=== Exercise prompt ===
Leave out every picture and set down, exactly, the lines below from the one holding "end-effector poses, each" up to and including the one holding "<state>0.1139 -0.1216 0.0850".

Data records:
---

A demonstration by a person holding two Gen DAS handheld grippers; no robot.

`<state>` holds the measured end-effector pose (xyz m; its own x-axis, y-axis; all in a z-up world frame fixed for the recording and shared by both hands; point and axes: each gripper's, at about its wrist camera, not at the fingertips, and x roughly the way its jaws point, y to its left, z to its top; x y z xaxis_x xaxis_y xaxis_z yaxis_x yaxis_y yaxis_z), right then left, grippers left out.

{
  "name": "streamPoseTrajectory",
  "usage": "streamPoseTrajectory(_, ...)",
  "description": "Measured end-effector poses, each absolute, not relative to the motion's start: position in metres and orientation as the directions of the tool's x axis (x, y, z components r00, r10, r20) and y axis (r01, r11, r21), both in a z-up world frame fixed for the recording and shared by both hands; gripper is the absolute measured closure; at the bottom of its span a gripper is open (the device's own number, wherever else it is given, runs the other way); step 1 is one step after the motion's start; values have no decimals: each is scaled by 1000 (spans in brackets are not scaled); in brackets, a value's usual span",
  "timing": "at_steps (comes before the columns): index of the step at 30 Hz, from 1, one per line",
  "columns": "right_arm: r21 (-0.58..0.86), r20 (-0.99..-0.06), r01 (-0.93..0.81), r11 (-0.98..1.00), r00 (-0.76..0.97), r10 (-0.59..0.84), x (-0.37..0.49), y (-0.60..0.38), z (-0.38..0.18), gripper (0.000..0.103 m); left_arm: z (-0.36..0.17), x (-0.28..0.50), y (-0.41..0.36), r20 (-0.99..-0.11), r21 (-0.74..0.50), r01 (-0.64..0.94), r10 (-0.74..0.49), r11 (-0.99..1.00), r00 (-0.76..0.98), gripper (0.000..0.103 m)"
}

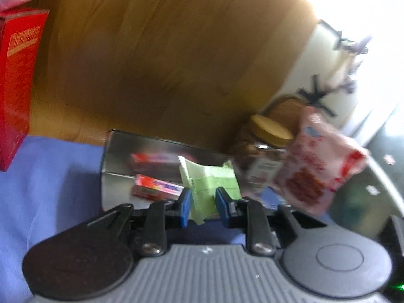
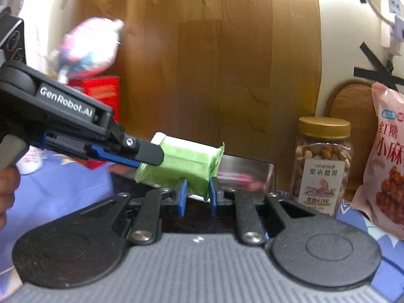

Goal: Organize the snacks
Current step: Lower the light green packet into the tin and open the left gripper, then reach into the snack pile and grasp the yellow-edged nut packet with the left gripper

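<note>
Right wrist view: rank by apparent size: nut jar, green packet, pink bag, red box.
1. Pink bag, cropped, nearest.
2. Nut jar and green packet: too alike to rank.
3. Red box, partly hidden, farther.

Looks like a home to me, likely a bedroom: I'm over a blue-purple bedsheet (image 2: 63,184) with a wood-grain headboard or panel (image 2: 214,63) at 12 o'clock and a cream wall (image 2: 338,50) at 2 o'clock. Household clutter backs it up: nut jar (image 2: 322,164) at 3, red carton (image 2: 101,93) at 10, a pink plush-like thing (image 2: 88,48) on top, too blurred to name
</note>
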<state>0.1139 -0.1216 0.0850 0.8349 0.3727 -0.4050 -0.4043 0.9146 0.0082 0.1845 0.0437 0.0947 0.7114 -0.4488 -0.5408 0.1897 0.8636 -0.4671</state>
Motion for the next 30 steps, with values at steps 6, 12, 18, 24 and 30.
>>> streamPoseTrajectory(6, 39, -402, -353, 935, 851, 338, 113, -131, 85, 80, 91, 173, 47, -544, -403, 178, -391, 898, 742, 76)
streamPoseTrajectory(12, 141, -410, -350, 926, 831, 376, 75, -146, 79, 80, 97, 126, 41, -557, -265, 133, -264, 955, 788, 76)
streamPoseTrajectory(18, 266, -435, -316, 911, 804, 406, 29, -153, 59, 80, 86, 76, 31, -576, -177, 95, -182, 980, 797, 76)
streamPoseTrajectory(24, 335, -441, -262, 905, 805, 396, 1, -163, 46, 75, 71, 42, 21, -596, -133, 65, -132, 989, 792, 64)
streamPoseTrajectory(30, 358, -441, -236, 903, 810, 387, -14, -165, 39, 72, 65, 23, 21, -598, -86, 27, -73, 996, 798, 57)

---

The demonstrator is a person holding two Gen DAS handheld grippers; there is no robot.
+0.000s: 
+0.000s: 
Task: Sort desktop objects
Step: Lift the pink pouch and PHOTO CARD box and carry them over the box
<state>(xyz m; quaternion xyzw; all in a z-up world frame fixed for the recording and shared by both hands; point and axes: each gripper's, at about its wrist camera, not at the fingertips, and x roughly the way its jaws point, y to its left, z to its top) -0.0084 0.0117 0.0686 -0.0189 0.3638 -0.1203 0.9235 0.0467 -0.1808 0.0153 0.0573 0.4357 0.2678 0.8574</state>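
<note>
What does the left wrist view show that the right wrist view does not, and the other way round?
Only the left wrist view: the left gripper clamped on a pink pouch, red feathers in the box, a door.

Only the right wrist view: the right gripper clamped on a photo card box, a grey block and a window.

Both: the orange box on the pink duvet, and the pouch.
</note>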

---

=== Problem solution ===
  "description": "Measured end-effector poses, each absolute, not relative to the motion's start: position in metres and orientation as the directions of the tool's x axis (x, y, z components r00, r10, r20) and y axis (r01, r11, r21), both in a z-up world frame fixed for the recording and shared by both hands; gripper is the absolute measured closure; at the bottom of its span a gripper is open (the device's own number, wherever else it is given, runs the other way); step 1 is one step after the motion's start; values have no decimals: each is scaled by 1000 (spans in brackets are not scaled); in brackets, a value's usual span",
  "timing": "at_steps (comes before the columns): index of the step at 30 Hz, from 1, one per line",
  "columns": "right_arm: r21 (-0.58..0.86), r20 (-0.99..-0.06), r01 (-0.93..0.81), r11 (-0.98..1.00), r00 (-0.76..0.97), r10 (-0.59..0.84), x (-0.37..0.49), y (-0.60..0.38), z (-0.38..0.18), gripper (0.000..0.103 m); left_arm: z (-0.36..0.17), x (-0.28..0.50), y (-0.41..0.36), r20 (-0.99..-0.11), r21 (-0.74..0.50), r01 (-0.64..0.94), r10 (-0.74..0.49), r11 (-0.99..1.00), r00 (-0.76..0.98), gripper (0.000..0.103 m)"
}


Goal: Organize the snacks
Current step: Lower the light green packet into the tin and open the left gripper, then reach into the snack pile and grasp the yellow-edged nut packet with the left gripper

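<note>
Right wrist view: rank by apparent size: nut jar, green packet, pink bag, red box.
1. Pink bag, cropped, nearest.
2. Nut jar and green packet: too alike to rank.
3. Red box, partly hidden, farther.

Looks like a home to me, likely a bedroom: I'm over a blue-purple bedsheet (image 2: 63,184) with a wood-grain headboard or panel (image 2: 214,63) at 12 o'clock and a cream wall (image 2: 338,50) at 2 o'clock. Household clutter backs it up: nut jar (image 2: 322,164) at 3, red carton (image 2: 101,93) at 10, a pink plush-like thing (image 2: 88,48) on top, too blurred to name
</note>
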<state>0.1139 -0.1216 0.0850 0.8349 0.3727 -0.4050 -0.4043 0.9146 0.0082 0.1845 0.0437 0.0947 0.7114 -0.4488 -0.5408 0.1897 0.8636 -0.4671</state>

There is nothing more to add to this answer.